WORK ORDER: From the line with "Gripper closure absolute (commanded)" to the line with "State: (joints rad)", retype each line exactly as it stands in the records below, but skip the pictures.

== PROVIDED DATA ==

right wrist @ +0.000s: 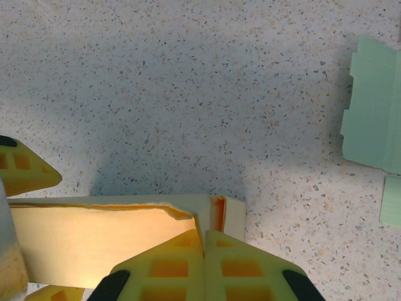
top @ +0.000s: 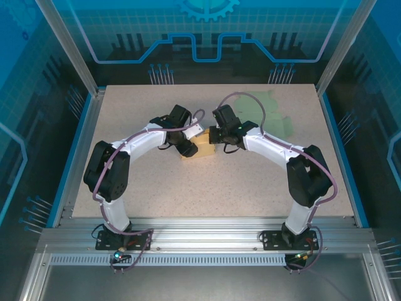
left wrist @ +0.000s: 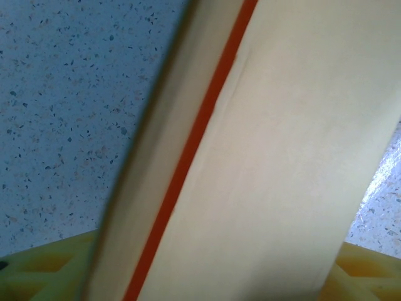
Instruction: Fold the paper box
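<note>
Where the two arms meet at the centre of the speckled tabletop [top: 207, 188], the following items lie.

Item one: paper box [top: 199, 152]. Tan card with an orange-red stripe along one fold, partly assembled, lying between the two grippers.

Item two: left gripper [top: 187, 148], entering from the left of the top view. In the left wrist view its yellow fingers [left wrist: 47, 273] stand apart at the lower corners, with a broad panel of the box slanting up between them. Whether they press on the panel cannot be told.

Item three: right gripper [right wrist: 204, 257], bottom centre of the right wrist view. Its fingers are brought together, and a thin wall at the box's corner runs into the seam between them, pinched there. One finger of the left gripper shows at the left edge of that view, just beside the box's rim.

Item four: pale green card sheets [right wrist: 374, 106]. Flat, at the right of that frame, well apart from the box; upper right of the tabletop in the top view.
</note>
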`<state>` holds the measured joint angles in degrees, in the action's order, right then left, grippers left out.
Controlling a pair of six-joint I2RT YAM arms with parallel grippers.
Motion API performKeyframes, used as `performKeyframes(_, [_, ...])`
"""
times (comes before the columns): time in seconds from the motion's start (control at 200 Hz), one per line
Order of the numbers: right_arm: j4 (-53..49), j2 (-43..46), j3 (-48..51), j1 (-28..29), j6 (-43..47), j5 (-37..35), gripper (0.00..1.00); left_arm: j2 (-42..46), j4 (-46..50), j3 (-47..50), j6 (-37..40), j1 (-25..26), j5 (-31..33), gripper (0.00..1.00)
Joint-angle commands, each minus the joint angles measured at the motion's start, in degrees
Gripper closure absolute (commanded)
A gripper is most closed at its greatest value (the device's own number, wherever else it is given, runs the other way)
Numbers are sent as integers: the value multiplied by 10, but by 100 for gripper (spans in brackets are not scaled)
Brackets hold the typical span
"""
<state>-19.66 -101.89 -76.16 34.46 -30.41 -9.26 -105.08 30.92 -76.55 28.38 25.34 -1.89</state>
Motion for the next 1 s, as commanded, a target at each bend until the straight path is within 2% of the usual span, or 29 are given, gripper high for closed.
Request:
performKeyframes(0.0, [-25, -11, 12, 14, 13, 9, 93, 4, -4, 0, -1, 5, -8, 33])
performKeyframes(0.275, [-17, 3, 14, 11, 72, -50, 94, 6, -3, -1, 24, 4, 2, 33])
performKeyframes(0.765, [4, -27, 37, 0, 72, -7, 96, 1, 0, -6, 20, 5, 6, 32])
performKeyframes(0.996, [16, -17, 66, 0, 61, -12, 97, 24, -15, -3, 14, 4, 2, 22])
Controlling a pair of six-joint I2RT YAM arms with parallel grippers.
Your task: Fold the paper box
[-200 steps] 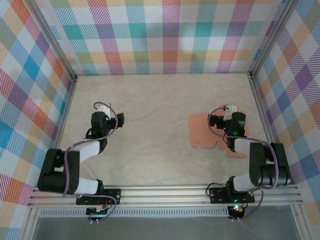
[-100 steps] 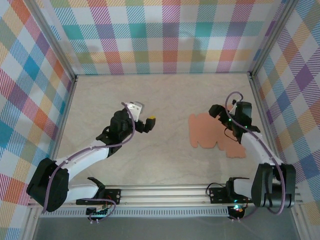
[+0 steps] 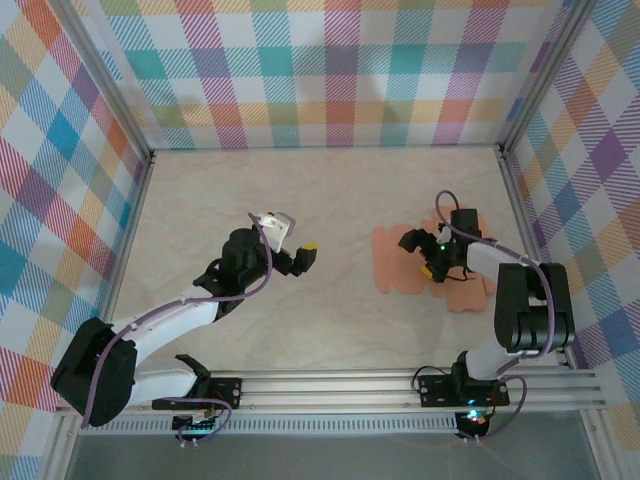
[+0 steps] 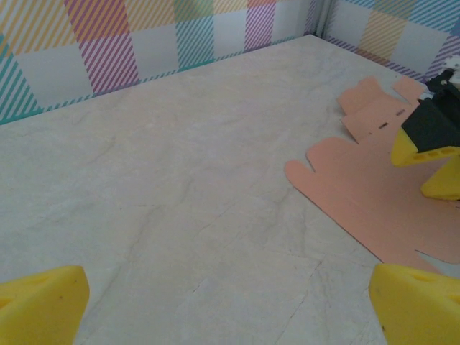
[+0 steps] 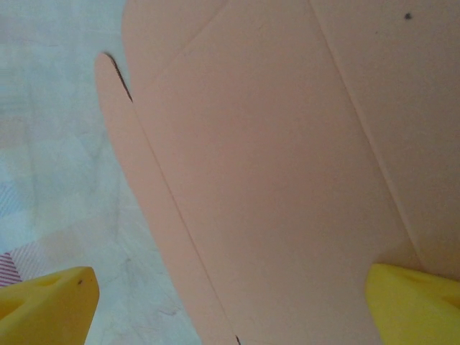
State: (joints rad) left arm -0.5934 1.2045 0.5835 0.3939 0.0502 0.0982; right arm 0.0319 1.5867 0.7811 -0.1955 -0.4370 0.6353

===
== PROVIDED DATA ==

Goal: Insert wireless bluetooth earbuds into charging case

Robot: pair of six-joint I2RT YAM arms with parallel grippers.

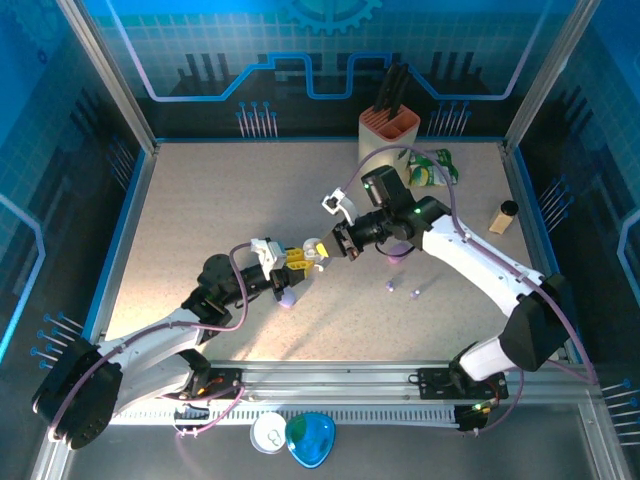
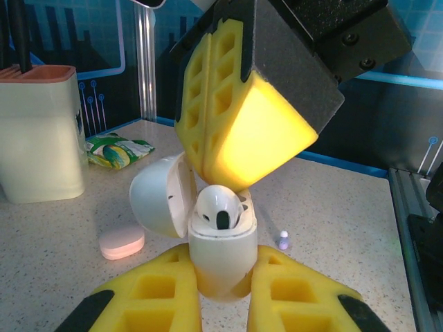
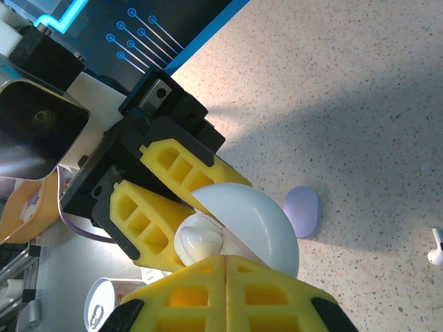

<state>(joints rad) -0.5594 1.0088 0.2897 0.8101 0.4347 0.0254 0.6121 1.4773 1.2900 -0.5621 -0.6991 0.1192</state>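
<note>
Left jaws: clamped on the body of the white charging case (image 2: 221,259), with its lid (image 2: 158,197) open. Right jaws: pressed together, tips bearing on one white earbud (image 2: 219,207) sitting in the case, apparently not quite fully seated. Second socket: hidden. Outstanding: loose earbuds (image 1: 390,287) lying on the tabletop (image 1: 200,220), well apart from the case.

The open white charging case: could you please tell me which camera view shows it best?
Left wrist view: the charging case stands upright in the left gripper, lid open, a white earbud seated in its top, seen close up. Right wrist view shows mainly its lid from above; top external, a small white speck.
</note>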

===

OUTPUT FOR THIS EXERCISE:
Gripper closure absolute (commanded)
A gripper is most closed at its greatest value (the device's own number, wherever else it is given, runs the other way)
Numbers are sent as integers: the value multiplied by 10, but by 100 for gripper (spans in brackets are not scaled)
Brackets hold the typical span
"""
<state>-19.66 -101.89 -76.16 34.46 -30.41 -9.26 -105.08 30.92 -76.55 28.38 25.34 -1.89</state>
Motion for the next 1 s, as commanded, a target at each bend until the straight path is within 2% of the usual span, or 29 are given, gripper high for closed.
Request:
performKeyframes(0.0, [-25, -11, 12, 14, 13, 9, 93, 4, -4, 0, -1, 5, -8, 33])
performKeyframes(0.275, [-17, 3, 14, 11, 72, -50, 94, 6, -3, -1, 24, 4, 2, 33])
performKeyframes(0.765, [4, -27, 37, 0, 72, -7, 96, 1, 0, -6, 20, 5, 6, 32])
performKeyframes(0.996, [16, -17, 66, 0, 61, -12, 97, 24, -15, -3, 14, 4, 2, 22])
Controlling a pair of six-joint I2RT YAM arms with parallel grippers.
Your task: Fold the paper box
[-200 steps] 
[-100 steps] 
[+0 steps] 
[+0 steps] 
[+0 steps] 
State: (joints rad) left arm -0.5934 1.2045 0.5835 0.3939 0.0502 0.0982; right arm 0.0319 1.5867 0.7811 -0.1955 -0.4370 0.6353

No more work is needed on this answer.